Kyra Solis (BS '19)

Kyra Solis smiling and posing in front of The White House in Washington, D.C.

Just before she transferred to Texas Woman’s University, Kyra Solis’ career plan seemed set: First, a nursing school education and then a steady position with a hospital or doctor’s group. But a dose of reality hit her shortly after her transfer, when she learned that getting into nursing school wasn’t as easy as she thought. Her grades were good enough, but the competition was fierce. 

A frank discussion with an academic adviser got her thinking about another academic opportunity, and in a similar direction: Health Studies.

“I realized I was more comfortable seeing the big picture – I don’t need to be the person addressing symptoms of people with illnesses; I want to be involved with changing the whole health system itself,” Solis said.

That she already possessed some leadership attributes and a passion for community health helped her solidify her pursuit of a health studies degree. Solis is president of TWU’s chapter of IGNITE, an organization dedicated to making young women more politically engaged; and she currently interns with the United Way of Denton County.
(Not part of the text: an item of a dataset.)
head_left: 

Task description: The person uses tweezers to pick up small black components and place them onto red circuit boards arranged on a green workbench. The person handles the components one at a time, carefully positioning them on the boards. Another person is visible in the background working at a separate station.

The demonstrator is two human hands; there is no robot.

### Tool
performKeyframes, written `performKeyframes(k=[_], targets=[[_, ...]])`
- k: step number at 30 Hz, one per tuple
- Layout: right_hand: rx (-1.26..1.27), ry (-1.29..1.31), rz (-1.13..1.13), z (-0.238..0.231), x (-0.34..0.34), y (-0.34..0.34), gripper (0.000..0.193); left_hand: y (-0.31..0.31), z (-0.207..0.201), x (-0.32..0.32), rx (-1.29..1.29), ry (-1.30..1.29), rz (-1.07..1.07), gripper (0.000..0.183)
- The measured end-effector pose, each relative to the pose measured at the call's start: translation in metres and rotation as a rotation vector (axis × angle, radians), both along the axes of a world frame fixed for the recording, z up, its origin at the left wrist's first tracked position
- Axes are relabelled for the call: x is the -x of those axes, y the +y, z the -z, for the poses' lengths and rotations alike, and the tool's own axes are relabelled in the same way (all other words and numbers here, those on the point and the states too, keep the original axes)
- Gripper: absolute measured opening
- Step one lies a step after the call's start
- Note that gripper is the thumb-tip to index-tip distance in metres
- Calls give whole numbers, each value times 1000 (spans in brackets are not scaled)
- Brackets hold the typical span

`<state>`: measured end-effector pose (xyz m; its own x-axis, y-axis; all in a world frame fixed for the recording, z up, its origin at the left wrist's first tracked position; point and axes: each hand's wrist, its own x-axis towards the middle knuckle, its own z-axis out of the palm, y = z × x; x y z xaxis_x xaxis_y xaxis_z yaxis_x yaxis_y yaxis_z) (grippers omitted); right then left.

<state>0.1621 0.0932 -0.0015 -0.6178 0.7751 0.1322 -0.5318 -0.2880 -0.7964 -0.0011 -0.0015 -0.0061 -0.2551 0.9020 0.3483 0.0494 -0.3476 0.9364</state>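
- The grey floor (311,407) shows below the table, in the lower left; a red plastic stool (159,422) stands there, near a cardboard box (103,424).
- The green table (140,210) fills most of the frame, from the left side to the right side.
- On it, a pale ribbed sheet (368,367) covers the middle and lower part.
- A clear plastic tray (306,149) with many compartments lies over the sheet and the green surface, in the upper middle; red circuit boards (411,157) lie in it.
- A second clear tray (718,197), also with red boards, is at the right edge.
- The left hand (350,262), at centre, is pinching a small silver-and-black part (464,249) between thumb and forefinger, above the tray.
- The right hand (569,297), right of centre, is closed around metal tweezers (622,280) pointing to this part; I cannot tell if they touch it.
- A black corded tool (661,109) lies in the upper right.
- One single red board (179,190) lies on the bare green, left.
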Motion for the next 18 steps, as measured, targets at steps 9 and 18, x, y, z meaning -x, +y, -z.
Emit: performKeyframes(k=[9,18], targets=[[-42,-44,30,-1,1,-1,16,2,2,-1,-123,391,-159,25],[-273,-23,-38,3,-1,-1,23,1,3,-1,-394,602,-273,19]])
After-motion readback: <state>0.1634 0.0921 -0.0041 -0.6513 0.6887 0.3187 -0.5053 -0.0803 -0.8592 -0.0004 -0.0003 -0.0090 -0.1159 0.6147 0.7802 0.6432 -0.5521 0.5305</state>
I’ve always loved health – and even though I won’t be a nurse, there will always be a need to help people get better.

That extracurricular background, coupled with a strong academic record, made her an attractive candidate for a position in leadership.

She was introduced to Nancy Bocskor, a board member of the Public Leadership Education Network (PLEN) – and TWU’s director of the Center for Women in Politics and Public Policy – who helped secure her a spot this fall on a one-of-a-kind intensive leadership conference for aspiring policy-makers in the health arena.
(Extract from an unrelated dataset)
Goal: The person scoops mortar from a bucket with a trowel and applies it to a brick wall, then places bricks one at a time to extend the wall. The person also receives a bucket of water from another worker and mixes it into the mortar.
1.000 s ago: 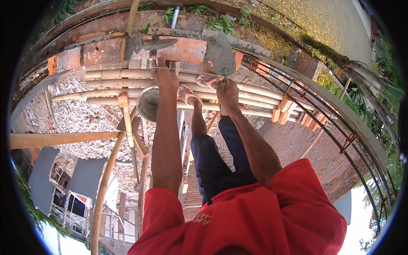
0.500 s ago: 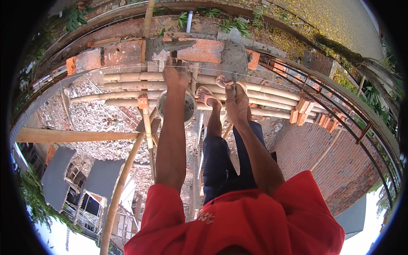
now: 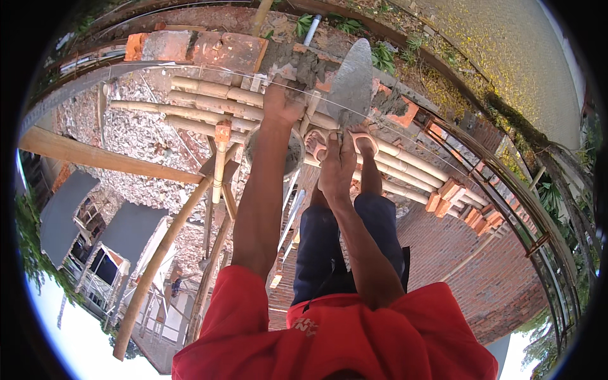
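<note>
My right hand (image 3: 339,158) is closed round the handle of a trowel (image 3: 352,76), whose broad grey blade points away over the brick wall. My left hand (image 3: 283,104) reaches to the wall's near side, close to a patch of wet grey mortar (image 3: 307,68); its fingers are partly hidden and blend into the mortar. Left of it, red bricks (image 3: 221,50) sit along the wall top. A thin string (image 3: 209,68) runs along the wall and passes by my left hand and the blade. Under my left forearm stands a bucket (image 3: 296,155), partly covered by the arm.
My sandalled feet (image 3: 315,144) stand on bamboo poles (image 3: 215,92) lashed as scaffolding, with ground far below. Loose bricks (image 3: 446,195) rest on the poles at right. A wooden beam (image 3: 114,155) crosses at left. Metal rails (image 3: 538,244) curve along the right side.
The trowel has moved farther out over the wall, and its blade shows less mortar. Grey mortar now covers brick near my left hand. The whole view has turned slightly.
</note>
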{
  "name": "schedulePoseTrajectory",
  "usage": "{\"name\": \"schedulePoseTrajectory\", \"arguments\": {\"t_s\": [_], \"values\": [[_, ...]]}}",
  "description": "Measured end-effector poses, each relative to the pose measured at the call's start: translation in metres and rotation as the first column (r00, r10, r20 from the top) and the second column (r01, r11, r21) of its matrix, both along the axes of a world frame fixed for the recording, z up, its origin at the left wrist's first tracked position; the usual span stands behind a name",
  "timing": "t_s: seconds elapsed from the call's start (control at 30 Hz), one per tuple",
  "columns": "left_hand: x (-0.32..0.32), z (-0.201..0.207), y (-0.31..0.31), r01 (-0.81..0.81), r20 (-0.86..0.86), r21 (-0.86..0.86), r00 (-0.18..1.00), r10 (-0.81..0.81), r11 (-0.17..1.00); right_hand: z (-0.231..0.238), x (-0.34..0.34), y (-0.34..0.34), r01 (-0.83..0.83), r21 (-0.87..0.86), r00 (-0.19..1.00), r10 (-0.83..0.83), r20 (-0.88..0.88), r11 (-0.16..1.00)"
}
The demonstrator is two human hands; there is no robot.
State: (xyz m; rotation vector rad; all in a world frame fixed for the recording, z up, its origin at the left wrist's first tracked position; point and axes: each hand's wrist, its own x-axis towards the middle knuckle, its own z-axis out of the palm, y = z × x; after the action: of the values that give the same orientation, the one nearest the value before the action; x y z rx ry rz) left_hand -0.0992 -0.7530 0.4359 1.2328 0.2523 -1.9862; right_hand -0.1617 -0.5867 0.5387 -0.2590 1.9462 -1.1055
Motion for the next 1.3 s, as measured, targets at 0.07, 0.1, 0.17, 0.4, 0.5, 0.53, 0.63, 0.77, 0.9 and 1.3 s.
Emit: {"name": "schedulePoseTrajectory", "arguments": {"t_s": [0.07,0.1,0.17,0.4,0.5,0.53,0.63,0.77,0.9,1.3], "values": [[-0.004,0.012,0.003,-0.068,0.075,0.051,0.995,0.064,0.996,0.004,-0.012,0.005,0.118,-0.097,0.940,-0.080,0.332,0.988],[-0.004,0.017,0.007,-0.060,0.083,0.044,0.995,0.056,0.997,0.004,-0.019,0.005,0.141,-0.128,0.877,-0.063,0.477,0.982],[-0.002,0.020,0.010,-0.084,0.054,0.025,0.995,0.083,0.996,-0.003,-0.024,-0.002,0.174,-0.124,0.773,-0.058,0.632,0.977],[0.036,-0.026,0.010,0.025,-0.528,-0.197,0.839,-0.128,0.980,-0.032,-0.017,-0.027,0.058,-0.073,0.699,0.012,0.715,0.996],[0.042,-0.038,0.008,0.028,-0.436,-0.200,0.893,-0.114,0.979,-0.032,-0.015,-0.025,0.064,-0.124,0.715,0.041,0.698,0.990],[0.043,-0.038,0.008,0.069,-0.264,-0.148,0.959,-0.107,0.987,-0.033,-0.013,-0.026,0.094,-0.133,0.711,0.027,0.702,0.987],[0.043,-0.035,0.005,-0.075,-0.541,-0.131,0.841,-0.008,0.988,-0.038,-0.010,-0.030,0.128,-0.135,0.677,0.013,0.736,0.982],[0.045,-0.028,-0.004,-0.059,-0.471,-0.015,0.881,0.045,0.998,-0.043,-0.006,-0.035,0.043,-0.115,0.726,0.048,0.686,0.992],[0.038,-0.014,-0.009,-0.010,-0.182,0.061,0.983,0.021,0.998,-0.039,-0.006,-0.035,0.045,-0.163,0.696,0.086,0.713,0.986],[0.042,-0.008,-0.013,-0.012,-0.139,0.107,0.990,0.027,0.994,-0.045,-0.004,-0.039,0.026,-0.075,0.735,0.032,0.677,0.997]]}}
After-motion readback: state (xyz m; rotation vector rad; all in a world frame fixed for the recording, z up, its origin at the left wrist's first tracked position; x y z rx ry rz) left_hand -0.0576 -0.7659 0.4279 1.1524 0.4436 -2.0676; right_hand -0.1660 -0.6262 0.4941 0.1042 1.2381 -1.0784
Solis was one of about 40 women chosen to take part in the three-day conference in Washington, D.C., where participants interacted with representatives of major pharmaceutical companies, community health clinics, advocacy groups, major hospitals and congressional staff to gain a better understanding of health care policy in the United States.

I realized I was more comfortable seeing the big picture – I don’t need to be the person addressing symptoms of people with illnesses; I want to be involved with changing the whole health system itself.

“It was energizing to see other people just as passionate as me getting into their majors. I see these people as those individuals that I eventually will work with,” she said.

Before she graduates in May 2019, Solis will continue to soak up opportunities to interact with leaders in the health field, and continue to build on her leadership skills.

“I’ve always loved health – and even though I won’t be a nurse, there will always be a need to help people get better.”

It was energizing to see other people just as passionate as me getting into their majors. I see these people as those individuals that I eventually will work with.